Your goal:
Copy exactly, and only, the lines that start at the line containing "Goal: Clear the" and end at the last line of the material below.

────────────────

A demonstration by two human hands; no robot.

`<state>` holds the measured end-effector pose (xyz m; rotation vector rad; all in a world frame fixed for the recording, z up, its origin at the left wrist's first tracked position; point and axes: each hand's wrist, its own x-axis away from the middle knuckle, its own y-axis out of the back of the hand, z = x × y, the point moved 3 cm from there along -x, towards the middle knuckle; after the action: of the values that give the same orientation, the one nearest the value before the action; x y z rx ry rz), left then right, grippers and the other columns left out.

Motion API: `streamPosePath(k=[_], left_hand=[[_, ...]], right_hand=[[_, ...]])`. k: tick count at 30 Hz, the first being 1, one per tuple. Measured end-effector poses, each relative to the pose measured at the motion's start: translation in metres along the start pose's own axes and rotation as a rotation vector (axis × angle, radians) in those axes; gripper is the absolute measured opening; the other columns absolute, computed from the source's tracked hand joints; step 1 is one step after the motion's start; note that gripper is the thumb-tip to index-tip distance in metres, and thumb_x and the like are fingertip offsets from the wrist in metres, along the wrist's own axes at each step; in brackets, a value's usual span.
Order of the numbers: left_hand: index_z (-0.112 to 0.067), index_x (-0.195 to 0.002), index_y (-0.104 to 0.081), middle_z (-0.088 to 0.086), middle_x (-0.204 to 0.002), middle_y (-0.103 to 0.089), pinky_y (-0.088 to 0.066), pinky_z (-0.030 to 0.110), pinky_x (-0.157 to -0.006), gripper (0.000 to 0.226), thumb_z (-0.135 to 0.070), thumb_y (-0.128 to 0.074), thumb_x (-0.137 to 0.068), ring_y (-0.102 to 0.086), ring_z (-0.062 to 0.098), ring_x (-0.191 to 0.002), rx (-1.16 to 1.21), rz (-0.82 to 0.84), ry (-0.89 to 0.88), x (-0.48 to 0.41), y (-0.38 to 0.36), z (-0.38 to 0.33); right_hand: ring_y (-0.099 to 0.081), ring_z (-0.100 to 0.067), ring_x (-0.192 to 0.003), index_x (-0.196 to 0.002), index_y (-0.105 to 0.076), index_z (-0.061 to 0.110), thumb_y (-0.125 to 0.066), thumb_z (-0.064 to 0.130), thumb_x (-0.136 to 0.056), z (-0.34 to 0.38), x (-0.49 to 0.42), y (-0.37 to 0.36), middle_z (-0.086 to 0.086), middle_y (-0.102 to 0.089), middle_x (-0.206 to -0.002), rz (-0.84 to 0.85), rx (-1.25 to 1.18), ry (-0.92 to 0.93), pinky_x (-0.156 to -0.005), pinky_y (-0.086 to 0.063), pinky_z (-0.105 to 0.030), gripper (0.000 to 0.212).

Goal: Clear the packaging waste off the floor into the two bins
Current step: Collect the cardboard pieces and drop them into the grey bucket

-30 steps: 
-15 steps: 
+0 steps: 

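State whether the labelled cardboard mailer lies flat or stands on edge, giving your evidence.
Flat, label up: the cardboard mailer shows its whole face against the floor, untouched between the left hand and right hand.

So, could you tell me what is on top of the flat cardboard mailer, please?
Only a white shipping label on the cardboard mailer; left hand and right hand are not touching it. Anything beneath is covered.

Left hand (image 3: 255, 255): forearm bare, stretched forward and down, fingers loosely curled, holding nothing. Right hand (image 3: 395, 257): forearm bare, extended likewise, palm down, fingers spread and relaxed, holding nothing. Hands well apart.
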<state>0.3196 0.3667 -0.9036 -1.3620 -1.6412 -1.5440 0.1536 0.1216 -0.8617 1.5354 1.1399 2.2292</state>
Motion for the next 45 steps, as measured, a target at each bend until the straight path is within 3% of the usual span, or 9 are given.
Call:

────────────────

Response:
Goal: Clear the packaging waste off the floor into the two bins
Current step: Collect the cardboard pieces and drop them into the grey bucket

-30 steps: 
-15 steps: 
+0 steps: 

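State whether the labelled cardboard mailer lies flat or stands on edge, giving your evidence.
Flat, label up: the cardboard mailer shows its whole face against the floor, untouched between the left hand and right hand.

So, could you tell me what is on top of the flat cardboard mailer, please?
Only a white shipping label on the cardboard mailer; left hand and right hand are not touching it. Anything beneath is covered.

Left hand (image 3: 255, 255): forearm bare, stretched forward and down, fingers loosely curled, holding nothing. Right hand (image 3: 395, 257): forearm bare, extended likewise, palm down, fingers spread and relaxed, holding nothing. Hands well apart.
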<state>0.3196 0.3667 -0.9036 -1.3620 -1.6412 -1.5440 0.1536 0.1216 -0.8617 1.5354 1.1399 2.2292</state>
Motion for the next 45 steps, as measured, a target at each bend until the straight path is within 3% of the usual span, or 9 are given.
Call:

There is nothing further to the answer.